Há quanto tempo não ia à praia, caminhar na areia, ver o pôr do sol… Olhar o horizonte era uma forma de comunicação com o universo, ela pensava, uma tentativa de perceber a existência de mundos distantes. Se ela ousasse dizer que precisaria deixar a mesa para ir à praia passar seu dia – que afinal era “dela”, um presente da vida – se ela tivesse esta coragem, seria punida, porque a mesma legião que determinava sua agenda também costumava se reunir para julgamentos. Como naquela vez que decidiu escurecer os cabelos. Foi linchada. Nasceu loura, ficou horrível morena; as pedras eram os olhares.
Então, para facilitar as coisas e agradar também às filhas, fingir-se de calma e amena, o que só conseguia com uma conciliação (quase uma domesticação de si mesma) entre seus lados manso e nervoso, resolveu aceitar a agenda que lhe impuseram.
Todos servidos de macarrão – menos ela, que não comia massa, mas isso era um detalhe. Tinha ovo mexido e salada, que ótimo, a família estava feliz. Mal começou o ritual, o pai colocou as mãos na cabeça, o prato ainda intocado. E disse:
– Vou embora.
A tia do lado não entendeu bem e falou:
– Vai para onde? Não vai almoçar primeiro?
O pai repetiu:
– Não, estou indo para outro lugar.
O teatro familiar não permitia que as pessoas deixassem evidente que entenderam o anúncio de morte naquela mesa de aniversário.
Ela ficou quieta. O que dizer? Deixa de drama, vamos comer, o que é isso, pai?, que delícia essa comida, nossa, mas esta semana fez calor.

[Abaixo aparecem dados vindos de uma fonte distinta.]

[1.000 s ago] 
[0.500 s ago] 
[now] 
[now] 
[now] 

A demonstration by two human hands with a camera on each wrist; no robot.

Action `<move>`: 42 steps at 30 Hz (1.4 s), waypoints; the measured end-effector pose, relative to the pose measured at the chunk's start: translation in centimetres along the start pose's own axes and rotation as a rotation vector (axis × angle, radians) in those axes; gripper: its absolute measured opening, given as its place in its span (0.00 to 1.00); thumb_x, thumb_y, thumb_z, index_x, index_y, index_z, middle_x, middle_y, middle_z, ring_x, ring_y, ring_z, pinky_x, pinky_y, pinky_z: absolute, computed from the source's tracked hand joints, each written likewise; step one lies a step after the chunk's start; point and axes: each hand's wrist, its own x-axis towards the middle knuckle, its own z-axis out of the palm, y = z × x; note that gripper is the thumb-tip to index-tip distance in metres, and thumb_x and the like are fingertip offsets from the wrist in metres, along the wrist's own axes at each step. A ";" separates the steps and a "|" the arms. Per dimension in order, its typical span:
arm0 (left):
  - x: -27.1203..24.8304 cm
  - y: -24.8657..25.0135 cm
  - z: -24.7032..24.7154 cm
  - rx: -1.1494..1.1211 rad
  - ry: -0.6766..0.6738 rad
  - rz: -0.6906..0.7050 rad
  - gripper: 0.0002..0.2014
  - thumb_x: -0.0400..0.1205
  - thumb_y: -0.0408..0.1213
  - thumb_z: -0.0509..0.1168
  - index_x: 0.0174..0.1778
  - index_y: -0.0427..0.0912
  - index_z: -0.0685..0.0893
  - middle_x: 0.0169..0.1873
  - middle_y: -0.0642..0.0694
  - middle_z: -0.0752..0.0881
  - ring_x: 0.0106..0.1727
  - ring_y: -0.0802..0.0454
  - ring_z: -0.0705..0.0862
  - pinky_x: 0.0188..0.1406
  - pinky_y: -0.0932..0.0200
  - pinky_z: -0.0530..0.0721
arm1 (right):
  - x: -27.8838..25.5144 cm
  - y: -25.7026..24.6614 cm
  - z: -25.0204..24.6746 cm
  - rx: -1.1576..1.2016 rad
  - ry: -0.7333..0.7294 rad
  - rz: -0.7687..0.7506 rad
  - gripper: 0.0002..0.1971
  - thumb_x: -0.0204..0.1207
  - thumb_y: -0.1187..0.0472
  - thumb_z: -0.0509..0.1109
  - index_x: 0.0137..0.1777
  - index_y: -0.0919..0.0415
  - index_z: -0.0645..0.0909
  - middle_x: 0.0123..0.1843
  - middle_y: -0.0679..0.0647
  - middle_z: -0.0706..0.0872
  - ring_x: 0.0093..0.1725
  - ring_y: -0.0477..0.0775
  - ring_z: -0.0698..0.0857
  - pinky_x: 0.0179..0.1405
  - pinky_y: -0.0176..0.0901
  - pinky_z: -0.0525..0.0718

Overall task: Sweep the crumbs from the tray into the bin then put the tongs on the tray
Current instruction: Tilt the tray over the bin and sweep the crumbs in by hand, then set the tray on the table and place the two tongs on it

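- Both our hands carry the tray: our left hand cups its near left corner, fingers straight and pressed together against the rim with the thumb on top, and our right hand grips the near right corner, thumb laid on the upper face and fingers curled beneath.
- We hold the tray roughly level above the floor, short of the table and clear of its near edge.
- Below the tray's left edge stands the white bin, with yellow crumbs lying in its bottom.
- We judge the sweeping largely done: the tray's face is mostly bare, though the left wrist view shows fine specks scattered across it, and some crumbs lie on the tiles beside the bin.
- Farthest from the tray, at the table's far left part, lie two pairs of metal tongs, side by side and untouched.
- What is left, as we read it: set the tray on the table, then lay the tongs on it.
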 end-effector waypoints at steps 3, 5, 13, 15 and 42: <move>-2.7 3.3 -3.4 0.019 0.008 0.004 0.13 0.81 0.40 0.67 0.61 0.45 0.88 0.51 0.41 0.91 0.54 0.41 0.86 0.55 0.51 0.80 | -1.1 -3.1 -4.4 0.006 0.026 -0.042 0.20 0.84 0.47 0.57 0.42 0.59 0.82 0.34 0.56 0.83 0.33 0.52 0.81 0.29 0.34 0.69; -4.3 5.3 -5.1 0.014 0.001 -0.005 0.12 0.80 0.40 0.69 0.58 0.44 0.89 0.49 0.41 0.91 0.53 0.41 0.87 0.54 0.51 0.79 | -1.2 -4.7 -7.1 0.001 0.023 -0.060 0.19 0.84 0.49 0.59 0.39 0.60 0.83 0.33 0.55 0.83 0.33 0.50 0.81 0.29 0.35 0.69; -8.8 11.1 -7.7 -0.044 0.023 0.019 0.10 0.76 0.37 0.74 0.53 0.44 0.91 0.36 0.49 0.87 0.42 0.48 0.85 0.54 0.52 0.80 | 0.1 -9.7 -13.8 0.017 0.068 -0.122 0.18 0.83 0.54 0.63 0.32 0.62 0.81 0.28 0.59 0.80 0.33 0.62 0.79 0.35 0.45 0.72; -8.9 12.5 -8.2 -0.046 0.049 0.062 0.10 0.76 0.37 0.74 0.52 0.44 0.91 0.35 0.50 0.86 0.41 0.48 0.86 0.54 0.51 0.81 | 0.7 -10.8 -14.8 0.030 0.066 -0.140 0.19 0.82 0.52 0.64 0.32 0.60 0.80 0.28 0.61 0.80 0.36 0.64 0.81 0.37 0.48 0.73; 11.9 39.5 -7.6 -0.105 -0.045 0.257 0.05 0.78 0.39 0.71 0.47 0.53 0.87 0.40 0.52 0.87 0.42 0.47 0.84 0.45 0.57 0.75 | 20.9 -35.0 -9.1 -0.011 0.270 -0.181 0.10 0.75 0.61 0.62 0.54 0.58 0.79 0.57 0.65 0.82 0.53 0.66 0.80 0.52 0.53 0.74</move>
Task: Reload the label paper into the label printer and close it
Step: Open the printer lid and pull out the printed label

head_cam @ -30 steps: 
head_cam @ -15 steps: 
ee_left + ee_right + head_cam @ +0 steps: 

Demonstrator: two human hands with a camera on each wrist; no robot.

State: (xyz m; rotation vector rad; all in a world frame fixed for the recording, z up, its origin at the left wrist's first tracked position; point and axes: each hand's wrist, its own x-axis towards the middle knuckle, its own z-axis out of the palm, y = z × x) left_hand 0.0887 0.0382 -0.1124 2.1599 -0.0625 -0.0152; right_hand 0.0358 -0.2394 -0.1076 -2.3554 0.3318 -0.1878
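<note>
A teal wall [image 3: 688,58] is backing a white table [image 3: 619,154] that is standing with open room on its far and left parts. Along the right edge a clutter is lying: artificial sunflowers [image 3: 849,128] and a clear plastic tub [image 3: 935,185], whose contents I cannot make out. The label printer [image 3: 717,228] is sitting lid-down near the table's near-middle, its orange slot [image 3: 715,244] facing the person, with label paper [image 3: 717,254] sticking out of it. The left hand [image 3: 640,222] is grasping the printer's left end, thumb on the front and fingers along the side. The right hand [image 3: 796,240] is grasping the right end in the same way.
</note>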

Se ele realmente fosse “embora” naquele dia dos mortos, a despedida daria algum sentido à data.
O pai se levantou e foi para o quarto se deitar no ar.
A família continuou na mesa para dar seguimento aos “festejos”. Se ele não morresse, era preciso comemorar um nascimento, no caso o dela, a filha.
Quando o almoço acabou, o pai voltou para a sala. Tinha ressuscitado.
Não seria naquele aniversário que nascer no dia dos mortos faria sentido.
Ele voltou a tempo de comer o bolo – tinha até vela.